▶ **WORK REQUIRED**
Only the number is wanted: how many lines in the data contain "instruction"?
▼▼▼
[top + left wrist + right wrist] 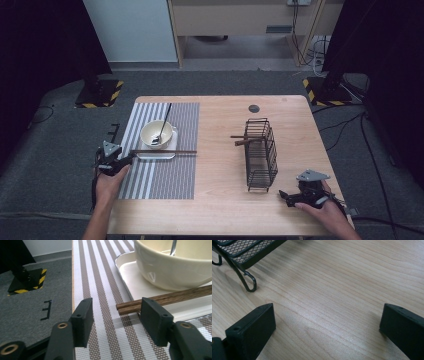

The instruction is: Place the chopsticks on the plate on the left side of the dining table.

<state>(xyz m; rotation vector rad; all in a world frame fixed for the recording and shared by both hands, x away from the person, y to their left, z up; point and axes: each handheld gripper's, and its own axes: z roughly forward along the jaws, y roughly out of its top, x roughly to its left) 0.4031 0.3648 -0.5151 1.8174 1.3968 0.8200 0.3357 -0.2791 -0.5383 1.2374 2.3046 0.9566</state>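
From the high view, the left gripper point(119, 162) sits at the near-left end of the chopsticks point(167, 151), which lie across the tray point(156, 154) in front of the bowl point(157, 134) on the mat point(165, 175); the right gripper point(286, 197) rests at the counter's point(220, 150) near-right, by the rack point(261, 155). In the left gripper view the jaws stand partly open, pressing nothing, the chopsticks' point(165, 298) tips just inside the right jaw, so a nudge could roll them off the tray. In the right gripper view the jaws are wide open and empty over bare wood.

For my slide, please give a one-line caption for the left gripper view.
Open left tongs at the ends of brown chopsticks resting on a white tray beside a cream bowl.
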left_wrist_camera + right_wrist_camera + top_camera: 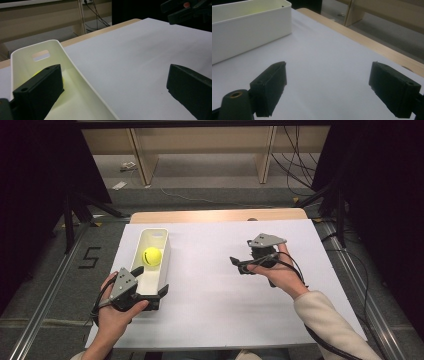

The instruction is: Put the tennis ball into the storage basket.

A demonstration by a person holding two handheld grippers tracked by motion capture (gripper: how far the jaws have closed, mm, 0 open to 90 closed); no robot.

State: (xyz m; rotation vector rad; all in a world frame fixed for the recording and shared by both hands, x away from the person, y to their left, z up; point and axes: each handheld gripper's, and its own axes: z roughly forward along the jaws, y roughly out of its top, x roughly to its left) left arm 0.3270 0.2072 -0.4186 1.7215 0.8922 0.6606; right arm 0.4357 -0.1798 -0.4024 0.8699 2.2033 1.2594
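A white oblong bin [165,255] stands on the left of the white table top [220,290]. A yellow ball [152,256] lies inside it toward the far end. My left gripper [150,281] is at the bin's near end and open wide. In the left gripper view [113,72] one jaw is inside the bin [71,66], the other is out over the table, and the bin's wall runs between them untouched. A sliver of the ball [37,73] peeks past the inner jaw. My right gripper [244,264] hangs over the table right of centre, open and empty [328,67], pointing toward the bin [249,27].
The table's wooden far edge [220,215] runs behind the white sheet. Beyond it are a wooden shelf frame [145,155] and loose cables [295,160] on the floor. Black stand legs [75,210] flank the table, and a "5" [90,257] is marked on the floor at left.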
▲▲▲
▶ **ANSWER TO THIS PROBLEM**
2